CN106098859A - A kind of collection collects the storage device being stored in crystal silicon solar cell sheet integrally - Google Patents

Abstract

The invention discloses a storage device integrating collection and storage of crystalline silicon solar cells, comprising a first horizontal bar, a first vertical bar, a second horizontal bar, a second vertical bar, a first horizontal bar, a first vertical bar The rod, the second horizontal bar, and the second vertical bar are connected end to end to form a vertically placed support unit. The first vertical bar is provided with multiple first long bars, and the second vertical bar is provided with multiple second long bars. block, the first long block and the second long block are located on the same horizontal plane, and are oppositely arranged, and a gap is provided between the first long block and the second long block, and the width of the gap is smaller than that of the crystalline silicon solar cell Minimum width.
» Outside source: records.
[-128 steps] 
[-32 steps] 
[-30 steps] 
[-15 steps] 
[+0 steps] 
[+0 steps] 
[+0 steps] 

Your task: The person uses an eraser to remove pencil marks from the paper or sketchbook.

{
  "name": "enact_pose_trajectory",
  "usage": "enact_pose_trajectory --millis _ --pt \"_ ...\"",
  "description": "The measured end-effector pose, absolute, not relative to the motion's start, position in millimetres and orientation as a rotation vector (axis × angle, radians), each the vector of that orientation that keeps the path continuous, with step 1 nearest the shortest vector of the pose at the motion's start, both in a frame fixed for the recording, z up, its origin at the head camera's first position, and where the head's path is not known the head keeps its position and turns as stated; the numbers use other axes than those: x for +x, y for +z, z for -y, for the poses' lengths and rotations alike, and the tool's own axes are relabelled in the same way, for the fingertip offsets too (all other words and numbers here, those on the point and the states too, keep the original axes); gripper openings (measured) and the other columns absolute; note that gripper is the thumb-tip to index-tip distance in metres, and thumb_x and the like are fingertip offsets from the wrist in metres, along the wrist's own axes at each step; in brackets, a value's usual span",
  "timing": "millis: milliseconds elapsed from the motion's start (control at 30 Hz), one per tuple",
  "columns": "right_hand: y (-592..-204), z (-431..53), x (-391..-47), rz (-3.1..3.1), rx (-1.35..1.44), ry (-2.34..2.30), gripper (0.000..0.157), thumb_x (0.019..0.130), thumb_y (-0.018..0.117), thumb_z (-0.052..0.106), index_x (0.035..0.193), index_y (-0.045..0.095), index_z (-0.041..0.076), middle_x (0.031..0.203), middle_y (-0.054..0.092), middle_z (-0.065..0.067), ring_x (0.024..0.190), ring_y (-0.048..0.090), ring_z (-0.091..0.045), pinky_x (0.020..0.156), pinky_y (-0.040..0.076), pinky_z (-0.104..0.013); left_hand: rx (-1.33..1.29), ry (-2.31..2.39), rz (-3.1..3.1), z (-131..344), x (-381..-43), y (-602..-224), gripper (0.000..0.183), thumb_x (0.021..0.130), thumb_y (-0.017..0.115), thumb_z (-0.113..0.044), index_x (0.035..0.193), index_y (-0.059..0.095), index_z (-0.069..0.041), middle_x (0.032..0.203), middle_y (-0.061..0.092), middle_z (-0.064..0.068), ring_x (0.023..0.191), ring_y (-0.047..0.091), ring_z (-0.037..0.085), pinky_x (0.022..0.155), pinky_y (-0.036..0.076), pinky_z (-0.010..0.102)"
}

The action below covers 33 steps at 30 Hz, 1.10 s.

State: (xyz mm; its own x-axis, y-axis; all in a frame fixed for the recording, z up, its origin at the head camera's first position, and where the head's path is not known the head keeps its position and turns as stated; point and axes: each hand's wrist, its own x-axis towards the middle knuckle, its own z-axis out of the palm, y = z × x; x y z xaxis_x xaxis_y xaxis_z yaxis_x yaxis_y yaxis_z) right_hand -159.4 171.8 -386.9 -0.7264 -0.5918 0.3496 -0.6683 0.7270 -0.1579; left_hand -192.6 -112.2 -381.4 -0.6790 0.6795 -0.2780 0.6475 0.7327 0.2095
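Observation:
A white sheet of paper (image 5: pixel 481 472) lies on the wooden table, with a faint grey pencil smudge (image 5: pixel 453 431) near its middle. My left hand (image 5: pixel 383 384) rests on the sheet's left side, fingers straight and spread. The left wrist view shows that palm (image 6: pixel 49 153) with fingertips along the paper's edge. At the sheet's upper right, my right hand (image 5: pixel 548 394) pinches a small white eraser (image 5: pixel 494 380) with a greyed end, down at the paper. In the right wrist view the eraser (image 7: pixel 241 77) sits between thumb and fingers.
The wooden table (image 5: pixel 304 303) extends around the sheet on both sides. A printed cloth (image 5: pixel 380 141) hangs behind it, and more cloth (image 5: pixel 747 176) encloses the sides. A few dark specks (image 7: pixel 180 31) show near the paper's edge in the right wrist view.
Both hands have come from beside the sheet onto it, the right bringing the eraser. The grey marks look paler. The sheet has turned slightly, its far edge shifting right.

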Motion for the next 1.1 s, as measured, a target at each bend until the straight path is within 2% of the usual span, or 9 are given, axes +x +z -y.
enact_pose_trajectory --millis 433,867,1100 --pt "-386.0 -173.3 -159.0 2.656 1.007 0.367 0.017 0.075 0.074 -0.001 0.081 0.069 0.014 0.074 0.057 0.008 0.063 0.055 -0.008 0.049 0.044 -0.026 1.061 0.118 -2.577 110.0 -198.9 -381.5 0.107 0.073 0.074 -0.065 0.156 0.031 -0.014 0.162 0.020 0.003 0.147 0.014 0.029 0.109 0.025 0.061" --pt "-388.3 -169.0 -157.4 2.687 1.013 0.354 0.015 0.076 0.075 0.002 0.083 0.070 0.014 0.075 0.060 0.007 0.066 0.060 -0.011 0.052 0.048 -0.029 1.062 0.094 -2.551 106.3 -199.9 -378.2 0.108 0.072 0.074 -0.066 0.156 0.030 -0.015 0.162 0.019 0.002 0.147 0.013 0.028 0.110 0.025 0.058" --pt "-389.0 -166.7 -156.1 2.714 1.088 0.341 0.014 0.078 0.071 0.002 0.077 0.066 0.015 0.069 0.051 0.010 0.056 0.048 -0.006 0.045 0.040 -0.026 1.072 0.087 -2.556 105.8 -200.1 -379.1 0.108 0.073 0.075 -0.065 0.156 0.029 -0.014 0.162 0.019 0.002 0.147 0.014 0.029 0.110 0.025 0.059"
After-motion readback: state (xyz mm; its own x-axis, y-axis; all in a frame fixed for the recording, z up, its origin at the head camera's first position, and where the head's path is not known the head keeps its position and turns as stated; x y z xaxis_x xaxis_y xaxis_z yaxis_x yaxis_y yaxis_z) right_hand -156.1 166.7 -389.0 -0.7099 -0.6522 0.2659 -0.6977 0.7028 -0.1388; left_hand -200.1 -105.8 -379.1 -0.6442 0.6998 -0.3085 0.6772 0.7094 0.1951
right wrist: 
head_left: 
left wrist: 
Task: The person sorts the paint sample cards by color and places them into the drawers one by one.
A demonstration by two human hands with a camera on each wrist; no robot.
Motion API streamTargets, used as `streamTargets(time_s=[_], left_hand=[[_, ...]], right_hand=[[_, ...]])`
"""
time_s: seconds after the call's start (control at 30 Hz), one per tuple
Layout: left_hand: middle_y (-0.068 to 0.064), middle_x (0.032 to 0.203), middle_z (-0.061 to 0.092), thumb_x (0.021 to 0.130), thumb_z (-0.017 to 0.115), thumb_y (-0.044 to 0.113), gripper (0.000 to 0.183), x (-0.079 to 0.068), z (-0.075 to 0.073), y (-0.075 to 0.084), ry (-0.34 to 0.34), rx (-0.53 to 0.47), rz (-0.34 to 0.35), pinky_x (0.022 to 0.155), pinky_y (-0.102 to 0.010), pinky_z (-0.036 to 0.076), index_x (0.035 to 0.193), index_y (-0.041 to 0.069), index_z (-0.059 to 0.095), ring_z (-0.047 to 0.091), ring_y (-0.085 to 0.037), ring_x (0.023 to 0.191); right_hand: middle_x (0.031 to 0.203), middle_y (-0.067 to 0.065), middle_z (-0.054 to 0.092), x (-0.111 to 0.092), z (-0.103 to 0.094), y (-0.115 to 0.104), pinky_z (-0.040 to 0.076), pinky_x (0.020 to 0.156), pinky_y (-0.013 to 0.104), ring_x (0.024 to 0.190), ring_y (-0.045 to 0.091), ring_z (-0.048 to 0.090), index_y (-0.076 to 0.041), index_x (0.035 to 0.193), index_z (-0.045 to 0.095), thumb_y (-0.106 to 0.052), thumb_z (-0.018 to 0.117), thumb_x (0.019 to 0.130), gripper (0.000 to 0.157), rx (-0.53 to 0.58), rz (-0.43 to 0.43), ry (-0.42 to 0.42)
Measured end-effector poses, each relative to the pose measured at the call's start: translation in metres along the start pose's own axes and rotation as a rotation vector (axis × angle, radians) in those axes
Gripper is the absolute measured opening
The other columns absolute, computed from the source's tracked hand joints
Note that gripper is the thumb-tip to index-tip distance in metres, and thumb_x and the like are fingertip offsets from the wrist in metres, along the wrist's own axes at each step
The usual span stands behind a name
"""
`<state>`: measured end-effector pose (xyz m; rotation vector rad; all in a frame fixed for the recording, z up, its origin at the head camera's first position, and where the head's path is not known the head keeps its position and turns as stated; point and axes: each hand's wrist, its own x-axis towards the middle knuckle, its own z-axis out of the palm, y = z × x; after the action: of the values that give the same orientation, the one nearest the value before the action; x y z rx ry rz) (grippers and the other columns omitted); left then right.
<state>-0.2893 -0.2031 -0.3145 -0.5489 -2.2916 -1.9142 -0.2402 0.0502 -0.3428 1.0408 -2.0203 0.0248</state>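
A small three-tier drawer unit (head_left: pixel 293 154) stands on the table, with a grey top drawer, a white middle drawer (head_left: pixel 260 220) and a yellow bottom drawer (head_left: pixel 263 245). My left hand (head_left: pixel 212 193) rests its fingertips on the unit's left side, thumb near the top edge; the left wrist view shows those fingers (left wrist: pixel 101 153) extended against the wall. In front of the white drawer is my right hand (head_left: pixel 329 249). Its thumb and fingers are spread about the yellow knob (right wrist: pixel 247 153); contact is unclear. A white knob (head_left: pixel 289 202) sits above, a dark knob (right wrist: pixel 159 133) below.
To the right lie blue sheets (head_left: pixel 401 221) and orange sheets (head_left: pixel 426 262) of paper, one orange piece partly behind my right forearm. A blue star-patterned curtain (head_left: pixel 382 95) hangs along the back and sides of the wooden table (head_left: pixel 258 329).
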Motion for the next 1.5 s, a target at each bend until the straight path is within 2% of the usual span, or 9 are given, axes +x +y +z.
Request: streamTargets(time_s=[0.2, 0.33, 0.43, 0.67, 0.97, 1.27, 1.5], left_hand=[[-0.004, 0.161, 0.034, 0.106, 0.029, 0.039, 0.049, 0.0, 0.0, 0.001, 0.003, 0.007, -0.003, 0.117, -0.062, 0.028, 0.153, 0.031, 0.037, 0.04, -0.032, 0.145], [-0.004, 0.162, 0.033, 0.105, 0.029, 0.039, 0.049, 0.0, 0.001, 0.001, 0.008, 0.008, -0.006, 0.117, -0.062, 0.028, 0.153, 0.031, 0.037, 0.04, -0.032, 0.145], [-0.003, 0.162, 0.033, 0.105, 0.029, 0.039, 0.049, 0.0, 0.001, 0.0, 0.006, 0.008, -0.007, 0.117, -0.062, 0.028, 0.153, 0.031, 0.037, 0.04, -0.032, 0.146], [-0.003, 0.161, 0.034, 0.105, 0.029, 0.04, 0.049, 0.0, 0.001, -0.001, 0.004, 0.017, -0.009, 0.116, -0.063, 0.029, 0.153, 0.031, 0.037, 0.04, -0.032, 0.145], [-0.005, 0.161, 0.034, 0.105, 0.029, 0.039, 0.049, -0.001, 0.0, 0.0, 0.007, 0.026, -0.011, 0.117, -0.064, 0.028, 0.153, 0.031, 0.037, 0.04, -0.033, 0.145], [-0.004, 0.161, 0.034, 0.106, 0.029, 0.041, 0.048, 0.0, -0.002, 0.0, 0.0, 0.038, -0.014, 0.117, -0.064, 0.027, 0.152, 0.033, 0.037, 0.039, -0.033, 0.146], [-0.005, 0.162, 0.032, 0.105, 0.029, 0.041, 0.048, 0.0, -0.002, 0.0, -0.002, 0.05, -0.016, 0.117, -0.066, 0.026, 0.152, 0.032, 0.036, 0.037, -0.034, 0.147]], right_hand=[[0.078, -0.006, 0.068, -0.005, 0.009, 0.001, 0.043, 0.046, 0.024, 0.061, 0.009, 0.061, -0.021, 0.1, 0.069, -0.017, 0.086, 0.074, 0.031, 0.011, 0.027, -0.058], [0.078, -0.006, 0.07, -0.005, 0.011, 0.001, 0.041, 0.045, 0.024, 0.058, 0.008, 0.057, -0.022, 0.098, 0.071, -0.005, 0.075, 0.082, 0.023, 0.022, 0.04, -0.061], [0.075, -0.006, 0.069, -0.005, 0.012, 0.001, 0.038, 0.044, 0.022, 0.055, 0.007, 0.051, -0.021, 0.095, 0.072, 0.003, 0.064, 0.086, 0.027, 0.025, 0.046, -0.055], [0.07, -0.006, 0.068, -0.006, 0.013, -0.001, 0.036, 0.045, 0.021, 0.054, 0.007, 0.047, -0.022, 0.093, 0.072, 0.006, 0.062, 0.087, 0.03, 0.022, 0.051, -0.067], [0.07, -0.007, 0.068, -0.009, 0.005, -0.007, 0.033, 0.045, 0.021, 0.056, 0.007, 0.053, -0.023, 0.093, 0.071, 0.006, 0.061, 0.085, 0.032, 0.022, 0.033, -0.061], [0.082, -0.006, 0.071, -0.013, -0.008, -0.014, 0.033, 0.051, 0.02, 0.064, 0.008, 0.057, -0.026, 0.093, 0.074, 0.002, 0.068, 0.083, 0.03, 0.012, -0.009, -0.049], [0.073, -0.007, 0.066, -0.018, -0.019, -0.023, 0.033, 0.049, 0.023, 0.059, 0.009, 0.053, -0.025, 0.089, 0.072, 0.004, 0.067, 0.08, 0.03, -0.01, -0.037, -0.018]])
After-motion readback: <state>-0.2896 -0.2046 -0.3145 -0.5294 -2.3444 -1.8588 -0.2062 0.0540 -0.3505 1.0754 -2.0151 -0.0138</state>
The storage device described in this application not only realizes the convenience of taking out and storing, but also realizes the full soaking of the crystalline silicon solar cells during the production process.

Description

A storage device integrating collection and storage of crystalline silicon solar cells

technical field

The invention relates to the technical field of solar cell equipment, in particular to a storage device integrating collection and storage of crystalline silicon solar cells.

Background technique

In the production process of solar cells, cells are made of monocrystalline silicon wafers. The quality of monocrystalline silicon wafers directly determines the power conversion efficiency of solar cells. Therefore, the manufacturing process of the battery sheet is a very critical process.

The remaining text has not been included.